I remember back in the day with the introduction of the VSA-100 and its multi-chip solution that NVIDIA was admiment about staying with a single chip card. They seemed to think then that that was the better way to go, I don't remember the specifics, but it is one thing about all that that I do remember.

If they have re-thought this approach after seeing all the Gigapixel/3dfx tech then it could be most interesting. I would love to know their thinking on it myself. Of course no one really knows WHAT the NV30 will be just yet, heh. So it is really all speculation on that part.

But as for the advantages a multi-chip configuration can have I too would love to hear from the people here how it could be advantagous. One thing I can think of right off the bat is heat, if they offload the work to other chips then it should in turn keep them cooler then if everything was crammed into one chip. The transistors per chip can be decreased.... I'd love to hear more myself though on the benefits....

Johnathan256 · Oct 22, 2002

Yeah, I am most interested as well. I am no expert on this subject either but it seems to me that it would be cheaper to use smaller chips with less transitors. This would spread the overall transistor count and make the chips easier and cheaper to produce. And as you said, heat would also be less of and issue. But as far as performance I am not sure. What 3dfx did with the Voodoo 5's might have been ok if a geometry engine could have been added. Hardware T&L baby!!!

borntosoul · Oct 22, 2002

maybe instead of having one huge core running at max with lots of heat ,spread it accross multiple smaller and much cheaper cores ,i cant see no reason why this cant be done in the future ,

Fuz · Oct 22, 2002

Having a multi-chip solution would make it easier to scale across dif markets. Single chip for budget gamers, dual config for mid-range and quad setup for enthusiasts. You get the idea.

Fuz

RussSchultz · Oct 22, 2002

IF that was the way to go, why hasn't it happened?

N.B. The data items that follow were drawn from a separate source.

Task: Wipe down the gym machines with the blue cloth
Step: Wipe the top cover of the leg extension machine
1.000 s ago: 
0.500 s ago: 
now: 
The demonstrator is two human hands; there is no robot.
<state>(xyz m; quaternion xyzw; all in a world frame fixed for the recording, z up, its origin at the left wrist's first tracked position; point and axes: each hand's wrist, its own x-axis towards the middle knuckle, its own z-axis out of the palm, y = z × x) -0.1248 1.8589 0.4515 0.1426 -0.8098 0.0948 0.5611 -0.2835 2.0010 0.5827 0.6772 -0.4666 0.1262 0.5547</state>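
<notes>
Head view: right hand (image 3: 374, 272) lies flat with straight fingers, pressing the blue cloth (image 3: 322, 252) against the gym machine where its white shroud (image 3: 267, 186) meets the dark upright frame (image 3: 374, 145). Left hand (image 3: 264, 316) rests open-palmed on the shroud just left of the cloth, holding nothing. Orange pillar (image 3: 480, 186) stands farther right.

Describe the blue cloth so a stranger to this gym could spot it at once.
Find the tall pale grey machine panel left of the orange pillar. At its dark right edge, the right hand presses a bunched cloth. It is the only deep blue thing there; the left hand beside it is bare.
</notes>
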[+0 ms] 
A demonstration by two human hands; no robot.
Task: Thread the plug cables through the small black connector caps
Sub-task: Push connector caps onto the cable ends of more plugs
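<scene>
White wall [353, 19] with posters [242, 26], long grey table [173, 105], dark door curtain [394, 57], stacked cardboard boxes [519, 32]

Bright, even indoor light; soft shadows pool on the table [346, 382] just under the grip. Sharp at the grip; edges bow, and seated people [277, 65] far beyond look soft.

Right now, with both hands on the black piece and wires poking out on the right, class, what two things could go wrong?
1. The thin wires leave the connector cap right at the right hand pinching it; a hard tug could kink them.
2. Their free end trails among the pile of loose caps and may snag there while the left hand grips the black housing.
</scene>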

Why? Because its not the way to go. Transistor counts go up as die size goes down due to advances in technology.

Cost is king in the consumer market and if your equally competitive part costs more than your competitor, you lose.

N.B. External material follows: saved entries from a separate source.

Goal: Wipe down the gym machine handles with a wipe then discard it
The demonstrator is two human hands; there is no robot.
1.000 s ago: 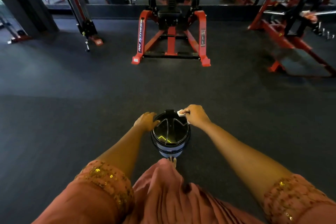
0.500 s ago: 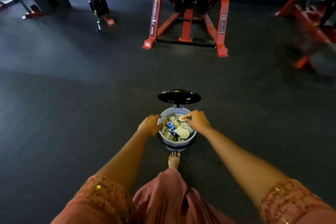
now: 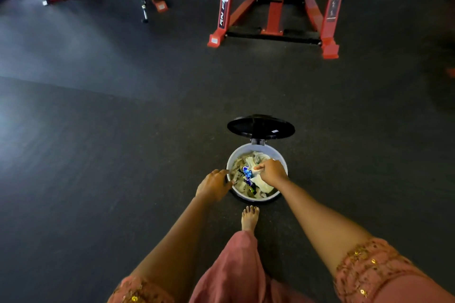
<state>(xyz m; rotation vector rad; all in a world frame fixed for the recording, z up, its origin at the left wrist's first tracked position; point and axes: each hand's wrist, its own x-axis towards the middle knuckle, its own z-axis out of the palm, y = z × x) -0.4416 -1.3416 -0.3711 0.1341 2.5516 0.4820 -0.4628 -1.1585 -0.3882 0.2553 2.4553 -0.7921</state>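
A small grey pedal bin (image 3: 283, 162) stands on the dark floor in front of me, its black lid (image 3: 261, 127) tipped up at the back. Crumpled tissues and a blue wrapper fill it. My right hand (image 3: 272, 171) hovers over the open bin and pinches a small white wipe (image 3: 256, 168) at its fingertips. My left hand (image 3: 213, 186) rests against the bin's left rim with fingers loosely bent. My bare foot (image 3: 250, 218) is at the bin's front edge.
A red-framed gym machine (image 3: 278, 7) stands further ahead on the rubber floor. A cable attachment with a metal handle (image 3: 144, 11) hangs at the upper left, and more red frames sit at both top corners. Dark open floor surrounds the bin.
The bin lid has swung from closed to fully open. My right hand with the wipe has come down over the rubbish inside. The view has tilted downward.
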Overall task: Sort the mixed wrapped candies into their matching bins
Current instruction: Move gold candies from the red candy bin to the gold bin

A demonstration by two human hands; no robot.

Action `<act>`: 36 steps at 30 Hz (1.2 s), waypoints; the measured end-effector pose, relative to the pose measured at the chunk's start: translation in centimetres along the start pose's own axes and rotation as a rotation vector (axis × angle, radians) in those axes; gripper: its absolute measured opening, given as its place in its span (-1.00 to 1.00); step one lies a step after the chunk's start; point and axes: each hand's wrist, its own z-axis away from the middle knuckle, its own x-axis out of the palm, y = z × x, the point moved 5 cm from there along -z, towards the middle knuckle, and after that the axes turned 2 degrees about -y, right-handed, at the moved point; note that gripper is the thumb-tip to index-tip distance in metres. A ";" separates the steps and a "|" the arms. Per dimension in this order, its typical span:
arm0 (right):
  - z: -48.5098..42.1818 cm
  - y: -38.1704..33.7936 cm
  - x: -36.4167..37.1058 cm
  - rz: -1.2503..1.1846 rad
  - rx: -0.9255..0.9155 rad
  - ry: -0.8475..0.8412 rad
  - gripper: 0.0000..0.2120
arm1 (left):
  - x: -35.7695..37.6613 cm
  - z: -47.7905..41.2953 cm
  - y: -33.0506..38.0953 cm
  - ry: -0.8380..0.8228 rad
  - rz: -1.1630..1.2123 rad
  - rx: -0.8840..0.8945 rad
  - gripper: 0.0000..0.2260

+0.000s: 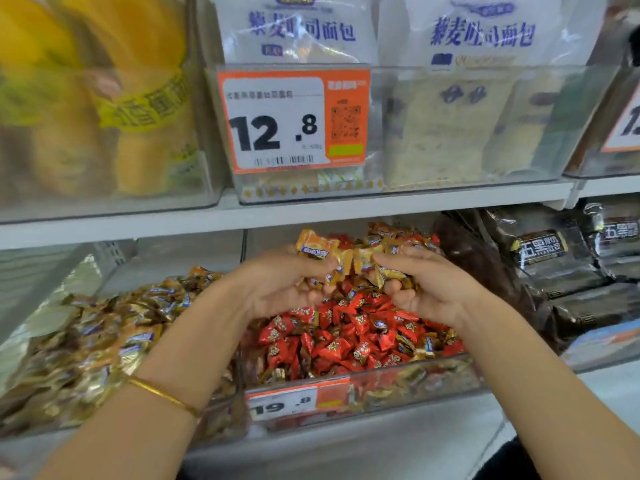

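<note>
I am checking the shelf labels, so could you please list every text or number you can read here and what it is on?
"12.8": orange price tag on the upper clear bin.
"19.8": orange price tag on the front of the red candy bin.
"藜麦吐司面包": white bread bags on the upper shelf.
"五黑": dark packets at right, remainder unclear.
Candy wrappers, barcode, QR code, tag small print, yellow packaging: too small or blurred.

White shop shelving [311,211] runs across mid-frame. Above it, clear tubs with bagged bread [478,36] upper right, yellow packs [104,98] upper left, an orange price tag [294,121] at centre. Dark packets [561,271] stacked at right.
</note>
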 end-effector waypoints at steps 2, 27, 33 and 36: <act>0.4 0.9 3.2 0.052 0.023 -0.100 -0.50 | -1.9 2.9 0.1 0.033 -0.085 0.008 -0.94; 0.7 0.0 7.9 0.460 -0.235 -0.100 -0.73 | -6.6 9.0 1.5 0.290 -0.420 0.414 -0.62; -1.7 -4.3 -3.3 0.507 -0.319 0.303 -0.74 | 1.1 -0.2 0.8 0.167 -0.692 0.329 -0.65; -3.4 -4.1 -5.2 0.696 -0.318 0.302 -0.68 | 2.9 -4.7 0.1 0.215 -0.889 0.314 -0.57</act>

To have 2 chips means double the test time, double the packaging cost, double the support/glue logic chips, double the traces on the board. All of these things cost.

Concievably, as 3dfx showed, that you could use a single die to hit all segments of the market. Their super high end product never was economically viable, was it?

Sharkfood · Oct 22, 2002

There is a difference between multi-chip and scalable multi-chip architectures.

Multi-chip, like rumors of the alleged 3dfx Sage/Fear combo, would have the advantage of being able to market multiple products. Say you have a VPU and the T&L Processor in a second chip. You can target two markets with the same chip design by having one product that only has the VPU, and another that has both the VPU and T&L processor.

The old Amiga PC's got around current technology limits in much the same way. By having a host of custom chips, they were able to make a system with a 7.14mhz CPU offer performance similar to 25mhz to 33mhz machines of their time by creating specialized chips to handle many of the tasks the main CPU was performing at the time in other systems.

For multi-chip/scalable- it's a pretty simple concept- when you hit the technological ceiling, you have to go wider to go faster. Scalable technology pretty much sets the limit of performance to the limit of your checkbook. If an architecture is truly scalable, the sky (and space in your case) truly is the limit.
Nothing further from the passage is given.